Task directions:
State how many lines of the entries hold the string "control", and nothing more.

Task data:

────────────────────

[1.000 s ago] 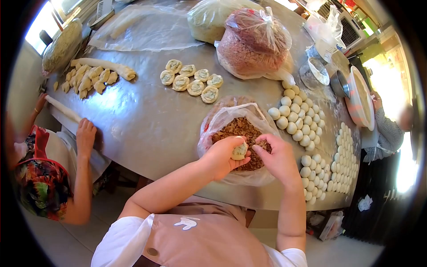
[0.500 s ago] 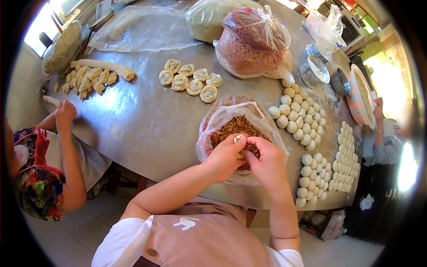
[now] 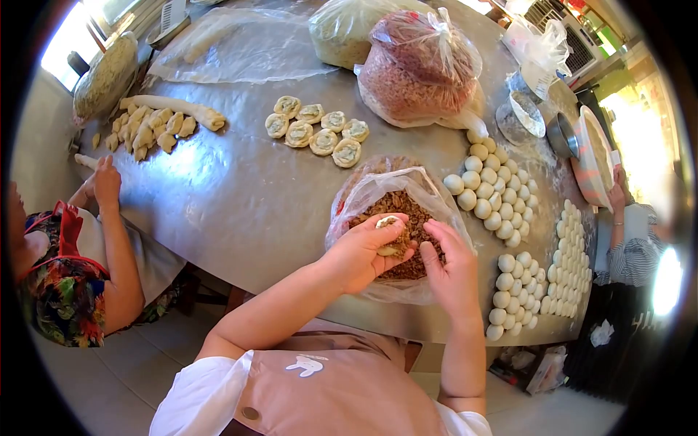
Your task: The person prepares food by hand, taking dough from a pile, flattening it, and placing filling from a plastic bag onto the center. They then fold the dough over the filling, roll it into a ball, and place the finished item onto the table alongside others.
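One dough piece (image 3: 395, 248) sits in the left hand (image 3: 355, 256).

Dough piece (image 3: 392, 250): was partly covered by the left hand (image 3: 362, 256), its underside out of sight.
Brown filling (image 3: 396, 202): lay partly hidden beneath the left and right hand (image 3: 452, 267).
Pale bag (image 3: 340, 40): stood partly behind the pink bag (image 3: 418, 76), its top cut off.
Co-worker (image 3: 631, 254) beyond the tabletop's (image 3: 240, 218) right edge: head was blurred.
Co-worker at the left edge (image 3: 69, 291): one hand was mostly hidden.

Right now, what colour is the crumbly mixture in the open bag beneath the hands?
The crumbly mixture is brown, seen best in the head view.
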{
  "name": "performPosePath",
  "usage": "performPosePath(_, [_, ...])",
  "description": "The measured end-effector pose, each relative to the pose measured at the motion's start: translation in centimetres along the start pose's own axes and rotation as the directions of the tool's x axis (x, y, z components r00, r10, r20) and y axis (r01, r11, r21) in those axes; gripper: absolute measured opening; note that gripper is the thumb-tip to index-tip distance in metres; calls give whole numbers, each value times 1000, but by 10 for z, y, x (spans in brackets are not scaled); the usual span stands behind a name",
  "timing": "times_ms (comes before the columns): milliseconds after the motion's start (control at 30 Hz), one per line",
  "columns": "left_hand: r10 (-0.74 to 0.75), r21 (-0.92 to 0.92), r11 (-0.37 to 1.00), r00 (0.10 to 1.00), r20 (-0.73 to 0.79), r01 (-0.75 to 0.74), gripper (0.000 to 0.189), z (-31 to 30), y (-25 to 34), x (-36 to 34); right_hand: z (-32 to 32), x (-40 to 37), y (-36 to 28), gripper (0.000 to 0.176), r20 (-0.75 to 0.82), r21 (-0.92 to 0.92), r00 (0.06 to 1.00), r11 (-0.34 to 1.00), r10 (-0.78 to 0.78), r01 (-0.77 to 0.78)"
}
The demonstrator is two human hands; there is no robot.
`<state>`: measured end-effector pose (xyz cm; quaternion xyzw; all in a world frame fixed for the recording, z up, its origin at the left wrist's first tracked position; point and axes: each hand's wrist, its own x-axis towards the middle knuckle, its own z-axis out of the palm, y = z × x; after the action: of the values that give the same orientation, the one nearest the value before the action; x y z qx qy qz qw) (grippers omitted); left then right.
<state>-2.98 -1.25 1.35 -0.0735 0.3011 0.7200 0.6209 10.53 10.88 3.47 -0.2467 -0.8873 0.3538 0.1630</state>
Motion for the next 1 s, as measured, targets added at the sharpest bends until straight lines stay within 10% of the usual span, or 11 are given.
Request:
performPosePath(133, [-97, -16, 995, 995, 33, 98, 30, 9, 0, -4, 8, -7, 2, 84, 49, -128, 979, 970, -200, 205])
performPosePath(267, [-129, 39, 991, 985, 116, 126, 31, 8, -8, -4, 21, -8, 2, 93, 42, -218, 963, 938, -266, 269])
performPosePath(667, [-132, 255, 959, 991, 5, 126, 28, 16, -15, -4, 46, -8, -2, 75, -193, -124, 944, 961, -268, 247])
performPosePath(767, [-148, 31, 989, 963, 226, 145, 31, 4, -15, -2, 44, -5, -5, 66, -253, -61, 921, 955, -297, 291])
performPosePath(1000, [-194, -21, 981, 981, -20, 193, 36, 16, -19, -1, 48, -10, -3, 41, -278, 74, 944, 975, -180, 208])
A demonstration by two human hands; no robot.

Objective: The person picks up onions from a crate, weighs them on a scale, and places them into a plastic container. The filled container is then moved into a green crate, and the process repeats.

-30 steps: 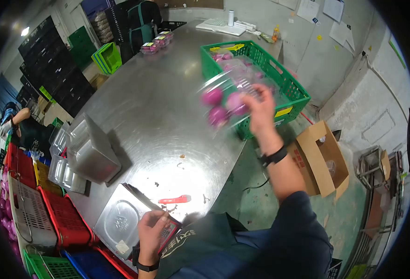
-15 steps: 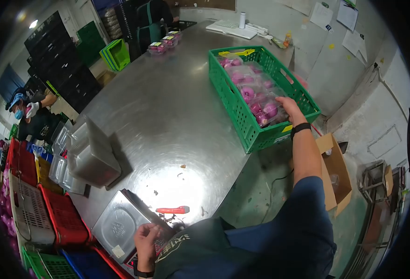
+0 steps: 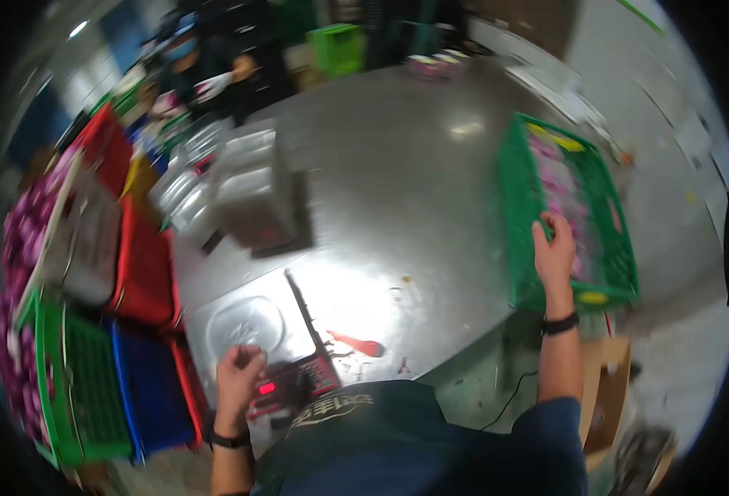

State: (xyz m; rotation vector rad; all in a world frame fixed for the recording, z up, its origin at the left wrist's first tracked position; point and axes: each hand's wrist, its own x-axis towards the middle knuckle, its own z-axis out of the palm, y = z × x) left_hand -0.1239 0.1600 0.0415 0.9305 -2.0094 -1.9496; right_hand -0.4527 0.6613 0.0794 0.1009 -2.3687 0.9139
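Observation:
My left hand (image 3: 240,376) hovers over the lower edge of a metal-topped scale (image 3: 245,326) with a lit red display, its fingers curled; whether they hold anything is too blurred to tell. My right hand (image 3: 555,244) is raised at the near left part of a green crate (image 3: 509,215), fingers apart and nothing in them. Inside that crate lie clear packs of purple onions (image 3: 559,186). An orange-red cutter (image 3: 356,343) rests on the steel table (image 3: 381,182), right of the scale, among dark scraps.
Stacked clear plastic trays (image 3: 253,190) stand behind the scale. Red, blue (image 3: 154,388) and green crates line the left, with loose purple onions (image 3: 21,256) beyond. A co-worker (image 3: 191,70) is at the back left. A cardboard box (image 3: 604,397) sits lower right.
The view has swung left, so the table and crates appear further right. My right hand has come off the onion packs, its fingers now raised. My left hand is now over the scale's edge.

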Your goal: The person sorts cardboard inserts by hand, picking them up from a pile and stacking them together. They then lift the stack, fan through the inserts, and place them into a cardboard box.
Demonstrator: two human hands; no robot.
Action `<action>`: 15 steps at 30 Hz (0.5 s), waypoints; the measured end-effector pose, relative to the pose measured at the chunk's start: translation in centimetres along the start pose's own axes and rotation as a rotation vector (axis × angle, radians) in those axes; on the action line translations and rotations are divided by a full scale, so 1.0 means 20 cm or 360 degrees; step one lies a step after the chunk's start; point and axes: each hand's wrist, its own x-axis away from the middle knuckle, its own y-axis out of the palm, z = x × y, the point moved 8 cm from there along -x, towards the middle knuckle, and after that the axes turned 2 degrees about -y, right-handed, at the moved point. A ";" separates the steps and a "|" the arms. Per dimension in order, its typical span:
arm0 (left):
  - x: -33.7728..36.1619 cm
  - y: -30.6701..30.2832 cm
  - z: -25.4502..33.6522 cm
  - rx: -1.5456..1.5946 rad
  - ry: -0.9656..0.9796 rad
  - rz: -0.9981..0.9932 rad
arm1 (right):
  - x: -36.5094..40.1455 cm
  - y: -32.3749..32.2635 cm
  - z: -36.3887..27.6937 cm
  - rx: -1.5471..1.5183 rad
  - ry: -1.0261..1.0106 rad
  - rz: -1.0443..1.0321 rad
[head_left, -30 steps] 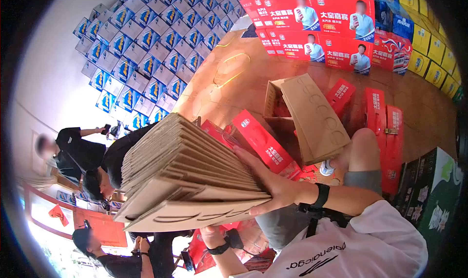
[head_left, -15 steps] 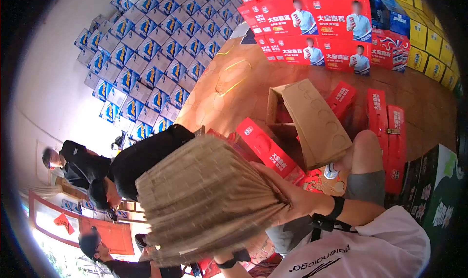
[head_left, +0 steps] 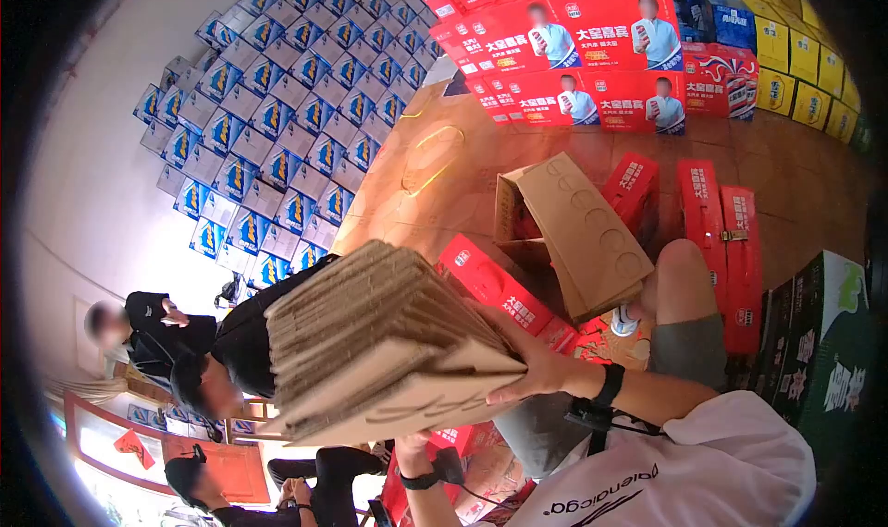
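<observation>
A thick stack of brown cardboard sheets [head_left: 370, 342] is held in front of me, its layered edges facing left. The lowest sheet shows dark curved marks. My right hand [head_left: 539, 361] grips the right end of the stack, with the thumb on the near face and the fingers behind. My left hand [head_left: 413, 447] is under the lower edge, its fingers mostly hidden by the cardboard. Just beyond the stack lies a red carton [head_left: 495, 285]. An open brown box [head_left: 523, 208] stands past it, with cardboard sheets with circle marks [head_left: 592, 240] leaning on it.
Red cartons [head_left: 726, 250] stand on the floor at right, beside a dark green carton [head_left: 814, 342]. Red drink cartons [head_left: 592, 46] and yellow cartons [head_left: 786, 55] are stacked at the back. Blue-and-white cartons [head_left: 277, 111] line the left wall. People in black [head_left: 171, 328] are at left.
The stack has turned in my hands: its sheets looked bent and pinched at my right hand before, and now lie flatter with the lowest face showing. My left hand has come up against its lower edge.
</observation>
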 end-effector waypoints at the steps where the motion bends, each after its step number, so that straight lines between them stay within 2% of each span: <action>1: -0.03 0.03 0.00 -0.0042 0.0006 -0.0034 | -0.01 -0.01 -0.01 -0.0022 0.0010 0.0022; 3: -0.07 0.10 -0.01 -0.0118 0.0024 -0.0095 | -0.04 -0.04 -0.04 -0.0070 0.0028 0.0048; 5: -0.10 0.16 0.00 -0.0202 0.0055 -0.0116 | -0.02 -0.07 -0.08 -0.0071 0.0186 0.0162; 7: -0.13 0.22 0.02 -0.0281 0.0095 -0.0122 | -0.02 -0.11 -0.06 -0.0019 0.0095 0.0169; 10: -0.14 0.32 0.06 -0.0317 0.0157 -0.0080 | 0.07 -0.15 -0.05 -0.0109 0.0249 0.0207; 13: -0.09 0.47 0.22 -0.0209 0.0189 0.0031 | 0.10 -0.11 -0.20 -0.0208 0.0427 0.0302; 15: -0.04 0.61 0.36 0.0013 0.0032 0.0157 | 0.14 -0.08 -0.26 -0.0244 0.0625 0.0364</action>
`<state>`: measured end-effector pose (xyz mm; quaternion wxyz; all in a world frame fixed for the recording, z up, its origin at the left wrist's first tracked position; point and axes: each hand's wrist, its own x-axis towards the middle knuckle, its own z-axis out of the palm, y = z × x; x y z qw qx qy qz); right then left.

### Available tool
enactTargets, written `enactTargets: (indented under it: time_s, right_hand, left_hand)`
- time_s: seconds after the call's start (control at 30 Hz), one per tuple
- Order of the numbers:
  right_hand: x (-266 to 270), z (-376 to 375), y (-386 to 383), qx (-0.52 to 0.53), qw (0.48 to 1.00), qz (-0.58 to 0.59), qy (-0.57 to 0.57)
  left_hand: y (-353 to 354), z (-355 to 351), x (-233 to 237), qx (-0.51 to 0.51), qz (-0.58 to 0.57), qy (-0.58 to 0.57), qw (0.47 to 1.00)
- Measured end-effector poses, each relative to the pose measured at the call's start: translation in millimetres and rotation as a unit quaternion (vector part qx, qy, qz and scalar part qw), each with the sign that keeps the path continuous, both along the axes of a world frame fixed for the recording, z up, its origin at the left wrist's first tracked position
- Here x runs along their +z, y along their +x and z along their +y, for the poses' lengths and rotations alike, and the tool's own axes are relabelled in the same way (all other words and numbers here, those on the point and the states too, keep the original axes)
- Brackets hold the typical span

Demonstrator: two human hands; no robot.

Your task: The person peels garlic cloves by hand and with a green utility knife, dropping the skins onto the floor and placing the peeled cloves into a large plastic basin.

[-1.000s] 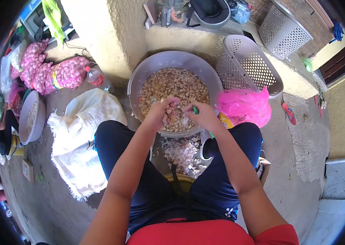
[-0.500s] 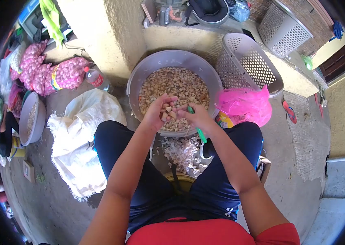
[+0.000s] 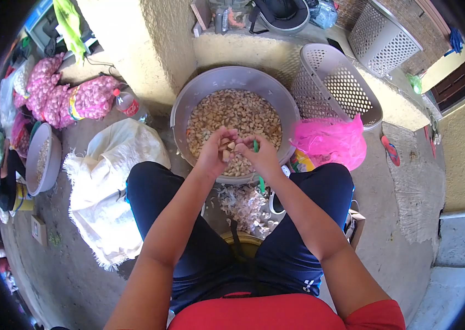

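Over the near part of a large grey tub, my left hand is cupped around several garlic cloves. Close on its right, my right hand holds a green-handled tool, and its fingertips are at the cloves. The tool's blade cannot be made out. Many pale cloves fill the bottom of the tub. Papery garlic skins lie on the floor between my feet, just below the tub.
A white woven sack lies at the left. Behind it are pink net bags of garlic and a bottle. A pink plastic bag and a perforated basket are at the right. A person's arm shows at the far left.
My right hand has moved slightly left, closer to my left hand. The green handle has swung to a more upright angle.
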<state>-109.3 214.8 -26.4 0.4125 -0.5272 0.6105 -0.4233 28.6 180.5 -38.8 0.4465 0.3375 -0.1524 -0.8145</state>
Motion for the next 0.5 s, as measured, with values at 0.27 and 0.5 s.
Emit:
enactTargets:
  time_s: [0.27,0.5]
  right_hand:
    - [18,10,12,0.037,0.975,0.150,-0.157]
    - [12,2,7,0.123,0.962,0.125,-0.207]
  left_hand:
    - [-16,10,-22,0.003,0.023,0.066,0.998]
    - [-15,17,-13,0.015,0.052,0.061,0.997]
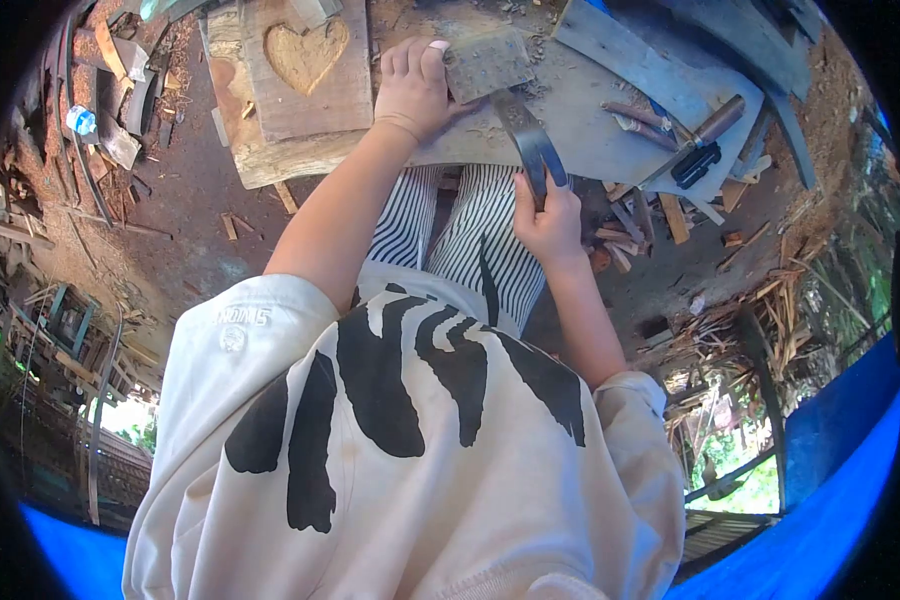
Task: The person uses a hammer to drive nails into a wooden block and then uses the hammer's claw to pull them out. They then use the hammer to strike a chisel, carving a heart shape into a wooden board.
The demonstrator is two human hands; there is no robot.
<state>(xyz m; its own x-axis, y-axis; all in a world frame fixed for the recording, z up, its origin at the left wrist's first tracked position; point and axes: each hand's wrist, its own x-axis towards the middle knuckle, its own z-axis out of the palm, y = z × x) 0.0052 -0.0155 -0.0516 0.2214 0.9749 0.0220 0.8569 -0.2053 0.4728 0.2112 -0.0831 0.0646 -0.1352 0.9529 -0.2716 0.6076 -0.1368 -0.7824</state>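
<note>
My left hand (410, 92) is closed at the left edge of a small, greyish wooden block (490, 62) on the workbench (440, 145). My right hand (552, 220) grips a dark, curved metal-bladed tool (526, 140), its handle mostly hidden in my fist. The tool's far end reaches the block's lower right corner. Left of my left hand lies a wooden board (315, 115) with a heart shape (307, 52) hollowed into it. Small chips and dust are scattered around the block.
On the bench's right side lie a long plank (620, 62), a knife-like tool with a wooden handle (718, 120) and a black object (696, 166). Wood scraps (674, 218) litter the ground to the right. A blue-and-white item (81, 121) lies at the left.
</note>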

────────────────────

Result:
2